[[ PROVIDED RECORDS open ]]

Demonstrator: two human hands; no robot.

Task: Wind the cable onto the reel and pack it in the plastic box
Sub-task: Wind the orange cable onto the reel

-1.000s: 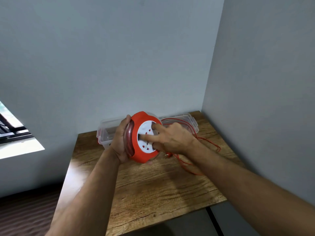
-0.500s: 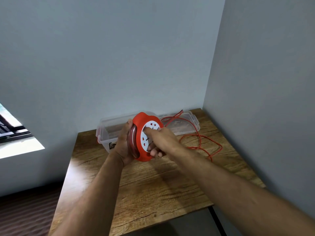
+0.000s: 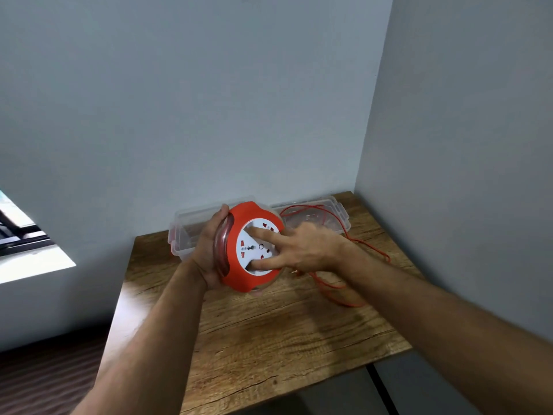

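Reel (image 3: 250,250) held upright above wooden table (image 3: 269,339), red housing with white socket face turned toward camera, just in front of plastic box (image 3: 187,232). Gripped from behind and along rim by left hand (image 3: 209,253), fingers curled round clear flange, thumb at top edge. Right hand (image 3: 302,250) laid on white face, index and one lower finger spread and extended, tips pressed into face as if cranking; remaining fingers hidden behind, state not determinable. Cable (image 3: 344,283) only partly wound: red turns visible through clear flange, but several loose loops trailing over table to right and a strand lying over open box at rear. Plug end apparently just below right hand, small and unclear. Judged progress: winding under way, well short of done; remaining slack to be taken up, then reel to be set in box, box not yet loaded. Lid position not determinable. Versus half a second ago: right fingers changed from curled over face to spread and straight, wrist rotated; loose loops rearranged, lying closer to right forearm; reel tilted slightly more face-on; left grip unchanged.
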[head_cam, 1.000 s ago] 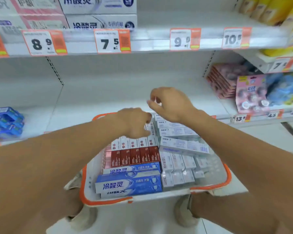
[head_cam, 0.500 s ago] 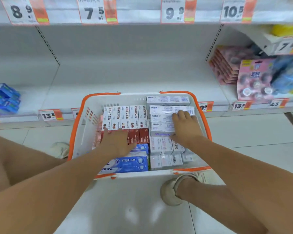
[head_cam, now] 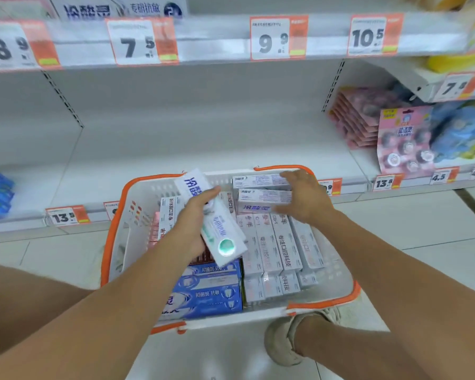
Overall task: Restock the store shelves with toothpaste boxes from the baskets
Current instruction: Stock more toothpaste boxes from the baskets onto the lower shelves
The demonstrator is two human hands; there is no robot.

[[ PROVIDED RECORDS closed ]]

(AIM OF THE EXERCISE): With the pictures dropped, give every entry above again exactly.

(RESPONSE TO THE TASK):
Demonstrator: two human hands; no robot.

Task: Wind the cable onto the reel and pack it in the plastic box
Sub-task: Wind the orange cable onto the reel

-1.000s: 
-0.500s: 
+0.000s: 

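Reel (image 3: 250,250) held upright above wooden table (image 3: 269,339), red housing with white socket face turned toward camera, just in front of plastic box (image 3: 187,232). Gripped from behind and along rim by left hand (image 3: 209,253), fingers curled round clear flange, thumb at top edge. Right hand (image 3: 302,250) laid on white face, index and one lower finger spread and extended, tips pressed into face as if cranking; remaining fingers hidden behind, state not determinable. Cable (image 3: 344,283) only partly wound: red turns visible through clear flange, but several loose loops trailing over table to right and a strand lying over open box at rear. Plug end apparently just below right hand, small and unclear. Judged progress: winding under way, well short of done; remaining slack to be taken up, then reel to be set in box, box not yet loaded. Lid position not determinable. Versus half a second ago: right fingers changed from curled over face to spread and straight, wrist rotated; loose loops rearranged, lying closer to right forearm; reel tilted slightly more face-on; left grip unchanged.
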[head_cam, 1.000 s ago] 
[head_cam, 0.500 s ago] 
[head_cam, now] 
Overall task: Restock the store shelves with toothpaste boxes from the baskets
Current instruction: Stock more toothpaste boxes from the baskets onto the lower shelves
The demonstrator is two human hands; there is no robot.

Nothing further is needed for the answer.